[[ Dataset entries open ]]

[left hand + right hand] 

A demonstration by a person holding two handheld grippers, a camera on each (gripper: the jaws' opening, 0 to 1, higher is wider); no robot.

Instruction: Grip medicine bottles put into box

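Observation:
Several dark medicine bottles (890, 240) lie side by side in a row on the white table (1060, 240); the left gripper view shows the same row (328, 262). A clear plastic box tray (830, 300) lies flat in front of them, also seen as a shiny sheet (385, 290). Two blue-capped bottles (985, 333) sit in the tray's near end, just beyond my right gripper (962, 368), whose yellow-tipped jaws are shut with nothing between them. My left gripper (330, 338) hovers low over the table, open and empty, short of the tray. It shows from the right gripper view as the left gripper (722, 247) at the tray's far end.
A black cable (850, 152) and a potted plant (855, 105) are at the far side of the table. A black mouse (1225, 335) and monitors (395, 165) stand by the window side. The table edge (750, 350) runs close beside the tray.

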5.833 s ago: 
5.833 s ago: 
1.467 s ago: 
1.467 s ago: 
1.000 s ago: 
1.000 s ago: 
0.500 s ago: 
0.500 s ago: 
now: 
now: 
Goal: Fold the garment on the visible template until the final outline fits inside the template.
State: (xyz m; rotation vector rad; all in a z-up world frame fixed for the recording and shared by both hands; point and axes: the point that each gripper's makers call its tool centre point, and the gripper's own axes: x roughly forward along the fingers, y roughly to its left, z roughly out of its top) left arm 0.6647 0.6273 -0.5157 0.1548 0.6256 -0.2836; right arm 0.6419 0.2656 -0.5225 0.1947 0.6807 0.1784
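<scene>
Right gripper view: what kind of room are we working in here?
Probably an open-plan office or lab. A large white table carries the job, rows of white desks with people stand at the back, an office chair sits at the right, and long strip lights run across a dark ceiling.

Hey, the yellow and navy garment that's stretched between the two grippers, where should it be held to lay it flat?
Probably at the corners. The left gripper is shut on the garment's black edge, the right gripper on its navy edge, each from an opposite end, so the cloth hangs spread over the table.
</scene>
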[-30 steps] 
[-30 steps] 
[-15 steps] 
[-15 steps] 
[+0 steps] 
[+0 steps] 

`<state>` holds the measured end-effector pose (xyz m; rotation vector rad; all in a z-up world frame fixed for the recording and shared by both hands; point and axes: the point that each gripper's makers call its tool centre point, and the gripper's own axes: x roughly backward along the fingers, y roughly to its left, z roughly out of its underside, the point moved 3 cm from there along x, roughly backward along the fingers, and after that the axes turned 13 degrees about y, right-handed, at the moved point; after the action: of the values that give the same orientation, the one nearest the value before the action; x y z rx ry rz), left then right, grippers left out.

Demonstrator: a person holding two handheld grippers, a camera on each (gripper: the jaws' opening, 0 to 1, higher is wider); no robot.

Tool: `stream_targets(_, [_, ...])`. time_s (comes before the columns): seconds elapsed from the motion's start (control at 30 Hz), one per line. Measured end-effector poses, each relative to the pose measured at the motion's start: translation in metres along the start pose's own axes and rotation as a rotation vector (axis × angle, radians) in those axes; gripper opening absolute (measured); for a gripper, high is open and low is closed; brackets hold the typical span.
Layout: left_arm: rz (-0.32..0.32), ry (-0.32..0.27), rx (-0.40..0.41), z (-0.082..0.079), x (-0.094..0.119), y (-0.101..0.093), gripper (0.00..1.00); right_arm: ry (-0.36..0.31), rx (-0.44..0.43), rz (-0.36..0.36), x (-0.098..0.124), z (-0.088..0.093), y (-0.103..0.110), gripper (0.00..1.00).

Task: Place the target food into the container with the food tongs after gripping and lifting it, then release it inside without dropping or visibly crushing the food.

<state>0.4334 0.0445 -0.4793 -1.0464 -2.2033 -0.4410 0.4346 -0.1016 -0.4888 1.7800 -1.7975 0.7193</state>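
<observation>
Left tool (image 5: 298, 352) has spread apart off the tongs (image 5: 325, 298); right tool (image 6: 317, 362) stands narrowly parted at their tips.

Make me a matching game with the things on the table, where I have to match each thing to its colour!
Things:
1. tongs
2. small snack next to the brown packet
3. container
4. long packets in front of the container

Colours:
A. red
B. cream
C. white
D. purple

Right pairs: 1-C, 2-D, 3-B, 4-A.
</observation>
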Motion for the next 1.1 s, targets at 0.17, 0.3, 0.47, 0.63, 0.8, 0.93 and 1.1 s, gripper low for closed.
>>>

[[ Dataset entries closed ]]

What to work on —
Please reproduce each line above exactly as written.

The answer —
[left hand + right hand] 

A demonstration by a person holding two handheld grippers, a camera on each (gripper: the jaws' opening, 0 to 1, higher is wider); no robot.

Instruction: Grip medicine bottles put into box

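Observation:
Several dark medicine bottles (890, 240) lie side by side in a row on the white table (1060, 240); the left gripper view shows the same row (328, 262). A clear plastic box tray (830, 300) lies flat in front of them, also seen as a shiny sheet (385, 290). Two blue-capped bottles (985, 333) sit in the tray's near end, just beyond my right gripper (962, 368), whose yellow-tipped jaws are shut with nothing between them. My left gripper (330, 338) hovers low over the table, open and empty, short of the tray. It shows from the right gripper view as the left gripper (722, 247) at the tray's far end.
A black cable (850, 152) and a potted plant (855, 105) are at the far side of the table. A black mouse (1225, 335) and monitors (395, 165) stand by the window side. The table edge (750, 350) runs close beside the tray.
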
5.833 s ago: 
5.833 s ago: 
1.467 s ago: 
1.467 s ago: 
1.000 s ago: 
1.000 s ago: 
0.500 s ago: 
0.500 s ago: 
now: 
now: 
Goal: Fold the garment on the visible template until the final outline fits inside the template.
State: (xyz m; rotation vector rad; all in a z-up world frame fixed for the recording and shared by both hands; point and axes: the point that each gripper's makers call its tool centre point, and the gripper's own axes: x roughly forward along the fingers, y roughly to its left, z roughly out of its top) left arm 0.6647 0.6273 -0.5157 0.1548 0.6256 -0.2836; right arm 0.6419 0.2656 -0.5225 0.1947 0.6807 0.1784
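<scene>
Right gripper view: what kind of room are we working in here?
Probably an open-plan office or lab. A large white table carries the job, rows of white desks with people stand at the back, an office chair sits at the right, and long strip lights run across a dark ceiling.

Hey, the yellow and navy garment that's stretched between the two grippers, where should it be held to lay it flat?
Probably at the corners. The left gripper is shut on the garment's black edge, the right gripper on its navy edge, each from an opposite end, so the cloth hangs spread over the table.
</scene>
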[-30 steps] 
[-30 steps] 
[-15 steps] 
[-15 steps] 
[+0 steps] 
[+0 steps] 

`<state>` holds the measured end-effector pose (xyz m; rotation vector rad; all in a z-up world frame fixed for the recording and shared by both hands; point and axes: the point that each gripper's makers call its tool centre point, and the gripper's own axes: x roughly backward along the fingers, y roughly to its left, z roughly out of its underside, the point moved 3 cm from there along x, roughly backward along the fingers, and after that the axes turned 13 degrees about y, right-handed, at the moved point; after the action: of the values that give the same orientation, the one nearest the value before the action; x y z rx ry rz), left then right, grippers left out.

Demonstrator: a person holding two handheld grippers, a camera on each (gripper: the jaws' opening, 0 to 1, higher is wider); no robot.

Tool: `stream_targets(_, [_, ...])`. time_s (comes before the columns): seconds elapsed from the motion's start (control at 30 Hz), one per line. Measured end-effector poses, each relative to the pose measured at the motion's start: translation in metres along the start pose's own axes and rotation as a rotation vector (axis × angle, radians) in those axes; gripper opening absolute (measured); for a gripper, high is open and low is closed; brackets hold the typical span.
Layout: left_arm: rz (-0.32..0.32), ry (-0.32..0.27), rx (-0.40..0.41), z (-0.082..0.079), x (-0.094..0.119), y (-0.101..0.093), gripper (0.00..1.00); right_arm: ry (-0.36..0.31), rx (-0.44..0.43), rz (-0.36..0.36), x (-0.098..0.124), z (-0.088..0.093), y (-0.103..0.110), gripper (0.00..1.00).

Task: Place the target food into the container with the food tongs after gripping and lifting it, then release it inside without dropping or visibly crushing the food.

<state>0.4334 0.0445 -0.4793 -1.0464 -2.2033 -0.4410 0.4346 -0.1016 -0.4888 1.7800 -1.7975 0.7193</state>
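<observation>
Left tool (image 5: 298, 352) has spread apart off the tongs (image 5: 325, 298); right tool (image 6: 317, 362) stands narrowly parted at their tips.

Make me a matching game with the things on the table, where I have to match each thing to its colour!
Things:
1. tongs
2. small snack next to the brown packet
3. container
4. long packets in front of the container

Colours:
A. red
B. cream
C. white
D. purple

Right pairs: 1-C, 2-D, 3-B, 4-A.
</observation>
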Motion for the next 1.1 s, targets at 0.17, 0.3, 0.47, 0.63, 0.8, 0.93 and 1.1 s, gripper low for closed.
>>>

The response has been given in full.